Return the data below exactly, but only from the line containing "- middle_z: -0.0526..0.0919" through the line containing "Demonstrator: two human", with both of those lines included.

▶ [DATA BELOW]
##########

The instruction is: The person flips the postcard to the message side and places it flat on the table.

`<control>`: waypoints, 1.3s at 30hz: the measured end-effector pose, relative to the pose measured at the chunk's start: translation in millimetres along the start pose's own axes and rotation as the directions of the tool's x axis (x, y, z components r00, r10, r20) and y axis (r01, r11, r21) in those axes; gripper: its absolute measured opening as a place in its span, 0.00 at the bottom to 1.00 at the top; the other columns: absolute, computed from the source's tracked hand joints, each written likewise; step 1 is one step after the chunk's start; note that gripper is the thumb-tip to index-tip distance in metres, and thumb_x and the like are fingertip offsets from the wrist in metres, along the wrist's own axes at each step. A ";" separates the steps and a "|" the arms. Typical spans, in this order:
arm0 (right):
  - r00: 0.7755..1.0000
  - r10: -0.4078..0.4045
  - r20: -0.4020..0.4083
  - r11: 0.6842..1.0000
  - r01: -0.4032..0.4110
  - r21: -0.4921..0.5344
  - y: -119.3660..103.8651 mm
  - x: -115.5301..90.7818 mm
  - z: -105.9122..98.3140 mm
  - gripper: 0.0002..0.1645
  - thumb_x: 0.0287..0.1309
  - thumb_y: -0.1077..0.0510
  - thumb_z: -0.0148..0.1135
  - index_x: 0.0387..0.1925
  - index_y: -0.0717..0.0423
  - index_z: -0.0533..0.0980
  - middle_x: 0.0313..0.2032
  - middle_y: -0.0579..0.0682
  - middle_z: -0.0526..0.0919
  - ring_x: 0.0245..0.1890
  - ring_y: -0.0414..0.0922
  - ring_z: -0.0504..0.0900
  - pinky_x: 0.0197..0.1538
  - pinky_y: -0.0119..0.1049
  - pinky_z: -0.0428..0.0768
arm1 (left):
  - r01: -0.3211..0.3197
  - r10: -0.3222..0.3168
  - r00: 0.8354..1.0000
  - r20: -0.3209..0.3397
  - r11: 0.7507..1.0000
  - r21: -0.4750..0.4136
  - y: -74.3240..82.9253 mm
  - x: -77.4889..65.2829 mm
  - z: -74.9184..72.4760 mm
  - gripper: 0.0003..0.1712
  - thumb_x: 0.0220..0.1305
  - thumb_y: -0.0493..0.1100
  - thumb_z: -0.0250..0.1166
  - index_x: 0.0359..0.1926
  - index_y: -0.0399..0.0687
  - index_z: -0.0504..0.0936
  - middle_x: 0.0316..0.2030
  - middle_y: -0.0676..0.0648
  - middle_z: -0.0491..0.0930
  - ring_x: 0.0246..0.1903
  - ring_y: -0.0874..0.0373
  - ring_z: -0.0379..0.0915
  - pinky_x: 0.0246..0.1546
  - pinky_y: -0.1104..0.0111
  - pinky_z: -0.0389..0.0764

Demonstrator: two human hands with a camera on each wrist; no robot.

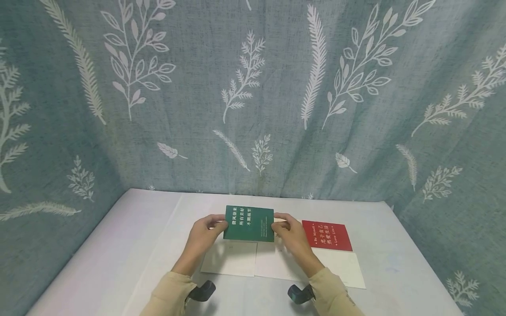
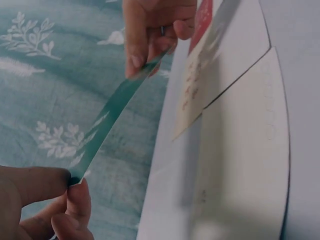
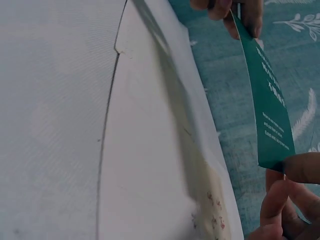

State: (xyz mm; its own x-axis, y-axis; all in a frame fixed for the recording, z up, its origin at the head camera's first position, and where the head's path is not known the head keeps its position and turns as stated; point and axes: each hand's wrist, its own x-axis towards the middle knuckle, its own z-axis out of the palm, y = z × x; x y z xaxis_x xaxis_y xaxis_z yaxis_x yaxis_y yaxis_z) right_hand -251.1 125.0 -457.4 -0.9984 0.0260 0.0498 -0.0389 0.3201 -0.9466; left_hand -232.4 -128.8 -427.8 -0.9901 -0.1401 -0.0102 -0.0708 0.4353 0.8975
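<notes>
A thin green card (image 1: pixel 250 224) with white lettering is raised above the table, its printed face toward the head camera. At its left edge my left hand (image 1: pixel 202 237) pinches it between thumb and fingers. My right hand (image 1: pixel 293 239) pinches the opposite edge the same way. The left wrist view catches the card (image 2: pixel 110 117) nearly edge-on, stretched between both hands. Below it on the table lie pale, blank-looking sheets (image 1: pixel 231 259), side by side. Partly hidden behind the right hand is a cream card (image 3: pixel 212 195) with small printed figures.
A red card (image 1: pixel 327 236) with white lettering lies right of my right hand, with a pale sheet (image 1: pixel 343 266) directly below it. The white table (image 1: pixel 158 219) ends at a blue-green curtain (image 1: pixel 189 131) with white leaf patterns, at the back and both sides.
</notes>
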 end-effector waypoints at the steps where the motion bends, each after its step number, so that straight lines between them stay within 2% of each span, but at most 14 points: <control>1: 1.000 0.004 -0.001 1.000 -0.004 -0.001 0.5 -0.9 -0.7 0.21 0.66 0.53 0.64 0.59 0.52 0.79 0.43 0.50 0.87 0.41 0.47 0.84 0.46 0.43 0.79 | 0.004 -0.004 1.000 0.005 1.000 0.004 -0.9 0.0 0.9 0.19 0.68 0.49 0.64 0.56 0.47 0.84 0.47 0.45 0.82 0.55 0.46 0.73 0.55 0.47 0.73; 8: 1.000 0.015 0.011 0.999 -0.015 -0.035 6.3 -4.5 -4.2 0.19 0.66 0.54 0.64 0.55 0.58 0.82 0.43 0.50 0.87 0.42 0.45 0.83 0.47 0.42 0.80 | -0.003 0.001 1.000 0.028 0.997 0.071 -7.5 -0.6 5.2 0.19 0.68 0.49 0.64 0.54 0.44 0.85 0.48 0.44 0.82 0.58 0.43 0.72 0.58 0.43 0.71; 12: 0.999 0.026 0.019 0.999 -0.026 -0.029 7.5 -6.5 -6.7 0.17 0.66 0.54 0.65 0.52 0.57 0.83 0.43 0.49 0.86 0.43 0.44 0.83 0.48 0.41 0.81 | -0.020 0.017 0.999 0.027 0.995 0.102 -9.1 -0.6 7.2 0.19 0.68 0.49 0.63 0.53 0.43 0.85 0.47 0.44 0.83 0.57 0.42 0.73 0.57 0.43 0.71; 22: 1.000 0.015 0.011 0.998 -0.014 -0.061 10.3 -8.1 -12.5 0.14 0.65 0.52 0.66 0.47 0.56 0.83 0.40 0.48 0.86 0.38 0.45 0.82 0.41 0.37 0.78 | -0.040 0.036 0.998 0.044 0.995 0.095 -8.5 -6.2 7.5 0.16 0.69 0.51 0.63 0.48 0.46 0.86 0.47 0.46 0.83 0.58 0.42 0.73 0.59 0.40 0.69; 28: 0.999 -0.020 0.032 0.998 0.022 -0.060 8.3 -11.6 -16.1 0.12 0.64 0.52 0.67 0.44 0.55 0.84 0.34 0.48 0.83 0.34 0.45 0.79 0.39 0.38 0.77 | -0.049 0.046 0.998 0.034 0.993 0.112 -7.5 -8.9 5.8 0.16 0.69 0.51 0.63 0.47 0.47 0.87 0.45 0.47 0.83 0.56 0.45 0.74 0.58 0.42 0.70; 33: 0.997 -0.019 0.073 1.000 0.020 -0.011 6.9 -14.7 -18.1 0.11 0.66 0.53 0.66 0.44 0.56 0.82 0.29 0.49 0.87 0.34 0.46 0.80 0.40 0.39 0.76 | -0.051 0.047 0.998 0.036 0.993 0.110 -5.0 -10.3 6.0 0.16 0.69 0.51 0.63 0.48 0.46 0.87 0.42 0.48 0.83 0.53 0.46 0.76 0.55 0.44 0.73; 39: 0.997 -0.009 0.072 1.000 0.009 -0.003 7.4 -14.4 -19.5 0.10 0.66 0.53 0.65 0.42 0.55 0.82 0.33 0.48 0.89 0.36 0.47 0.79 0.42 0.38 0.75 | -0.059 0.055 0.997 0.055 0.996 0.064 -1.1 -10.1 7.8 0.17 0.70 0.51 0.63 0.49 0.44 0.86 0.36 0.51 0.85 0.45 0.52 0.79 0.46 0.56 0.81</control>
State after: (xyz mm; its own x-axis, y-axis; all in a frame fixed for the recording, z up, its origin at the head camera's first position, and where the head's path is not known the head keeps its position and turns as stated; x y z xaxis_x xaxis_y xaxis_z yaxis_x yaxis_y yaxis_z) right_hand -236.3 145.5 -458.9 -0.9984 -0.0451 0.0353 -0.0481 0.3235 -0.9450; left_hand -223.3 -120.9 -432.2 -0.9976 -0.0671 0.0154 -0.0202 0.4990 0.8664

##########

▶ [RESPONSE TO THE EXERCISE]
  - middle_z: -0.0526..0.0919
  - ring_x: 0.0245..0.1890
  - ring_y: -0.0414..0.0922
  - ring_z: -0.0504..0.0900
  - pinky_x: 0.0197..0.1538
  - pinky_y: -0.0119..0.1049
  - pinky_z: -0.0428..0.0768
arm1 (left):
  - r01: -0.3211..0.3197
  - r10: -0.3222..0.3168
  - r00: 0.8354..1.0000
  - r20: -0.3209..0.3397
  - r11: 0.7507..1.0000
  - r21: -0.4750..0.4136
  - y: -74.3240..82.9253 mm
  - x: -77.4889..65.2829 mm
  - z: -74.9184..72.4760 mm
  - gripper: 0.0003..0.1712
  - thumb_x: 0.0220..0.1305
  - thumb_y: -0.0493..0.1100
  - thumb_z: -0.0250..0.1166
  - index_x: 0.0359..0.1926
  - index_y: -0.0399..0.0687
  - index_z: -0.0504..0.0936
  - middle_x: 0.0316..0.2030
  - middle_y: -0.0676..0.0648
  - middle_z: -0.0491..0.0930
  - ring_x: 0.0246..0.1903
  - ring_y: -0.0874..0.0373
  - ring_z: -0.0379..0.0915
  - pinky_x: 0.0246..0.1546
  - pinky_y: -0.1104..0.0111
  - pinky_z: -0.0389..0.0764

Demonstrator: two human hands with a camera on each wrist; no robot.

With this, the exercise is finished.